You have the SX Os license already?


----------



## ABigMoustache (Jul 3, 2018)

Twisted_sins said:


> There is a seller based out of Columbia on the tx trusted sellers page or right near there
> 
> https://team-xecuter.com/where-to-buy/


There's no Colombia there buddy, but thanks!


----------



## SaggyBeans (Jul 3, 2018)

If you’re ordering now expect to be waiting regardless since most people are still waiting for their pre orders. I ordered my SX PRO on June 14th and will most likely get it shipped July 14th from ModChipsDirect.. you could also order it directly from a Chinese distributor but you will have to wait for delivery. The chances of someone selling it to you personally is very slim unless they have a defective unit or will charge a lot for it. My advise is do what I did and get the SX OS code via email which takes a few hours at most and you can just use a PC or phone to run the exploit.. will just be tricky jumping the pins without a jig but you only have to do that once and install autoRCM (This is what I did).


----------



## ABigMoustache (Jul 3, 2018)

Selegans said:


> You have the SX Os license already?


Yep, need the PRO for my cousin



SaggyBeans said:


> If you’re ordering now expect to be waiting regardless since most people are still waiting for their pre orders.
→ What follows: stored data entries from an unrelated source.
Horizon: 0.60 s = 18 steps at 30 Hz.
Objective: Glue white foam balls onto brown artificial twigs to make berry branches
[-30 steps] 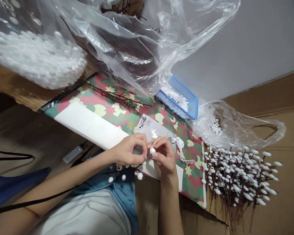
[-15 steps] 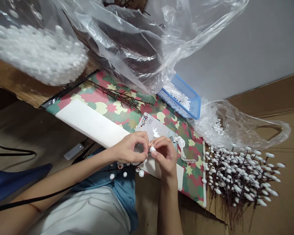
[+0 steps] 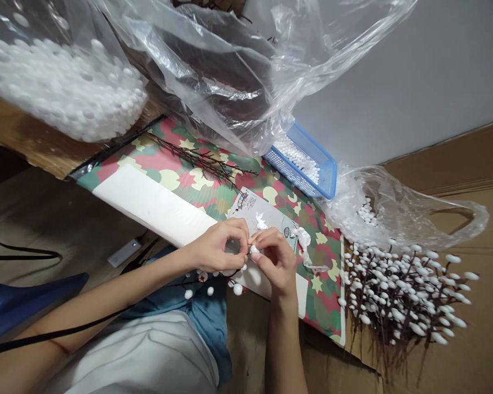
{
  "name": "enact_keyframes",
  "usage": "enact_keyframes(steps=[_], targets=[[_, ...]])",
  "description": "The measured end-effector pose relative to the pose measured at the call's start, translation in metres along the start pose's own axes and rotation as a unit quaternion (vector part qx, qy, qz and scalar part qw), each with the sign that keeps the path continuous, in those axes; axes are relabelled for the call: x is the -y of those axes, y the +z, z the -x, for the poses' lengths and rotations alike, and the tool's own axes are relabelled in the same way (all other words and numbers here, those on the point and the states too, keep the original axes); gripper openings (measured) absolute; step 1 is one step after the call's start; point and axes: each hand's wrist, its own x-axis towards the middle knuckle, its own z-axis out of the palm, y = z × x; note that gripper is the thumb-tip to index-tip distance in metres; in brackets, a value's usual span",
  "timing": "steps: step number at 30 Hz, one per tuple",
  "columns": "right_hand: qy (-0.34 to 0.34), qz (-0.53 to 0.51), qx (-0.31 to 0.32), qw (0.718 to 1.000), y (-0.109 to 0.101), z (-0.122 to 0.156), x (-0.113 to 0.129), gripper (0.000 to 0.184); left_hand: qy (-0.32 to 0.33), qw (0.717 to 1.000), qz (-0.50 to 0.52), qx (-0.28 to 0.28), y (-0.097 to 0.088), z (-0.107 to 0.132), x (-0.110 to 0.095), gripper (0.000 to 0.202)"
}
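White ball: found it clamped between thumb and fingers of right hand, above white board, just beside left hand with tips together, seemingly on beaded branch, and feared a slack or crooked pinch dropping it.

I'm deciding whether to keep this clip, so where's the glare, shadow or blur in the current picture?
In the head view, bright glare streaks the large clear bag; in the head view, the floor at left is in shadow; also in the head view, the white balls at upper left look hazy, while the left hand and right hand are fairly clear.
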Motion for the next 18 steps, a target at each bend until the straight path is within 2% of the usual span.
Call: enact_keyframes(steps=[7,12,18], targets=[[-0.004,0.026,0.009,1.0,-0.0037,-0.001,0.0013,0.014,0.008,1.0,-0.004,-0.009,0.0003,-0.001,0.0004,0.007],[0.007,-0.006,-0.02,1.0,-0.0051,0.0024,0.0012,0.017,0.011,1.0,0.014,-0.024,0.0003,-0.0004,-0.002,0.006],[-0.002,-0.02,-0.013,1.0,-0.0053,0.0011,0.0099,0.02,0.018,0.998,0.04,-0.041,0.0006,0.0026,-0.0083,0.009]])
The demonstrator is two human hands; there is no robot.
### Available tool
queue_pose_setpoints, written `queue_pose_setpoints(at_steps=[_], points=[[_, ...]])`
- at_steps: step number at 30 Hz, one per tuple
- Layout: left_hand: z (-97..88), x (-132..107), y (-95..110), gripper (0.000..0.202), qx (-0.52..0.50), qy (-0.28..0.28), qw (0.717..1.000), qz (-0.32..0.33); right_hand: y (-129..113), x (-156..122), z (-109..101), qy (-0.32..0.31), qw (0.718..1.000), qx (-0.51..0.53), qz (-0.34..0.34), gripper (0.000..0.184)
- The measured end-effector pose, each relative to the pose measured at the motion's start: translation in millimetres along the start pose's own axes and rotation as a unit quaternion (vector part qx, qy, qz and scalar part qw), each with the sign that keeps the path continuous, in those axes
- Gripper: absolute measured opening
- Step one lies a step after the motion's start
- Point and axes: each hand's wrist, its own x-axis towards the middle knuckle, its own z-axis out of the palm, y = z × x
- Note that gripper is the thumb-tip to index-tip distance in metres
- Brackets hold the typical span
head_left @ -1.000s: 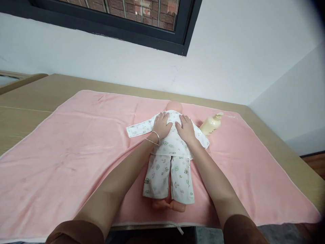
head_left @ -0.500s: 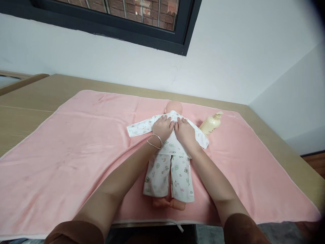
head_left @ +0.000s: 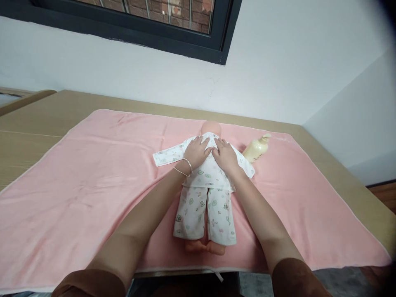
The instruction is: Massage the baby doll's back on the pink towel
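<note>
A baby doll [head_left: 205,187] in white printed pyjamas lies face down on a pink towel [head_left: 77,181], head toward the wall. My left hand [head_left: 196,151], with a thin bracelet at the wrist, lies flat and open on the doll's upper back. My right hand [head_left: 225,155] rests flat and open beside it on the same spot, fingers toward the doll's head [head_left: 211,128]. The thumbs nearly touch. The doll's bare feet [head_left: 204,246] stick out near the table's front edge.
A cream-coloured pump bottle [head_left: 256,149] lies on the towel just right of the doll's shoulder. The towel covers a wooden table [head_left: 34,115] set against a white wall under a dark-framed window [head_left: 148,24]. Wooden floor shows at the far right.
Both hands slid together toward the middle of the doll's upper back, then eased slightly apart again. The doll and bottle have not moved.
</note>
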Motion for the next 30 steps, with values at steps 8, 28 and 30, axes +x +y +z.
queue_pose_setpoints(at_steps=[8, 28, 30], points=[[-12.4, 3.0, 3.2, 0.036, -0.046, 0.005, 0.998, -0.035, -8.9, -3.9, -5.3, 0.016, 0.999, -0.022, 0.021, 0.046], [-24.2, 11.2, -6.6, 0.045, -0.038, -0.075, 0.996, 0.006, -10.4, -5.6, -7.3, 0.015, 0.999, -0.045, 0.002, 0.048], [-21.9, 9.7, -3.4, 0.044, -0.036, -0.056, 0.998, 0.011, -3.0, -1.3, -4.0, 0.007, 1.000, -0.026, -0.011, 0.051]])
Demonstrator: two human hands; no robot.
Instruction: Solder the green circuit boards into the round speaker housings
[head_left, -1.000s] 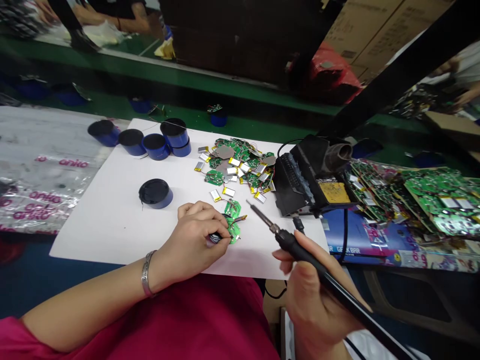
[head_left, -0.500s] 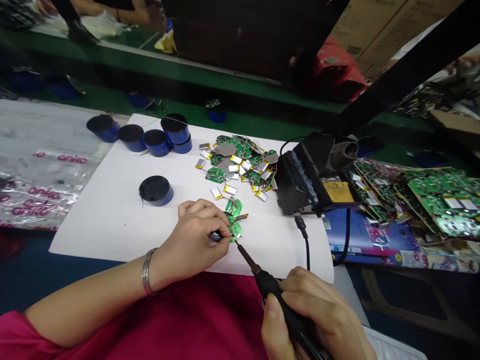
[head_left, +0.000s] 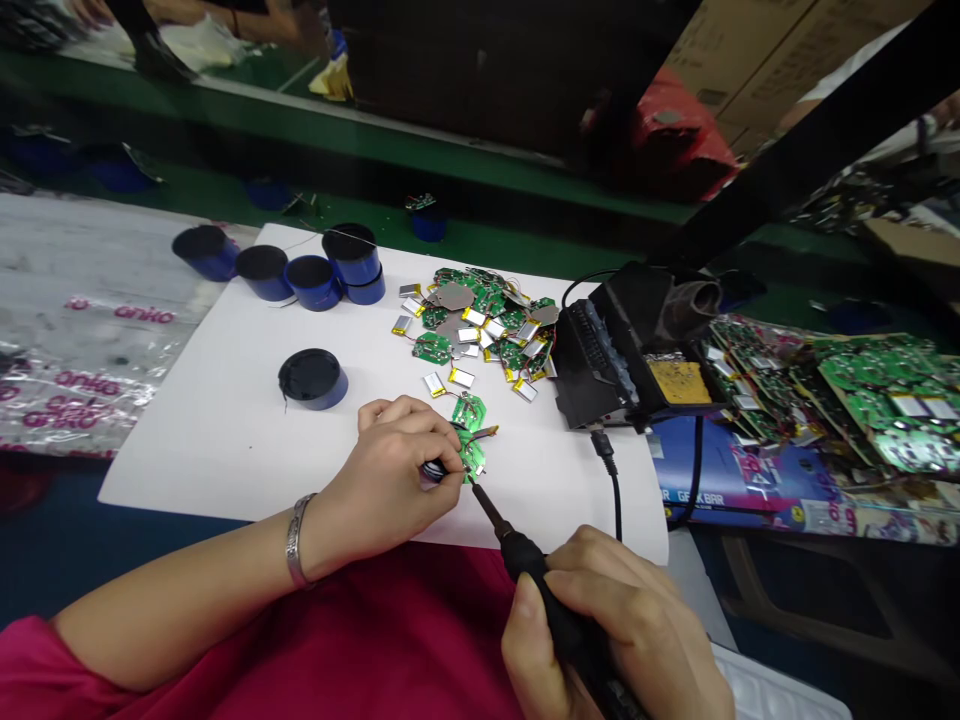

I ordered my SX PRO on June 14th and will most likely get it shipped July 14th from ModChipsDirect.. you could also order it directly from a Chinese distributor but you will have to wait for delivery. The chances of someone selling it to you personally is very slim unless they have a defective unit or will charge a lot for it. My advise is do what I did and get the SX OS code via email which takes a few hours at most and you can just use a PC or phone to run the exploit.. will just be tricky jumping the pins without a jig but you only have to do that once and install autoRCM (This is what I did).


Thanks! it's not for me though


----------



## Twisted_sins (Jul 3, 2018)

ABigMoustache said:


> There's no Colombia there buddy, but thanks!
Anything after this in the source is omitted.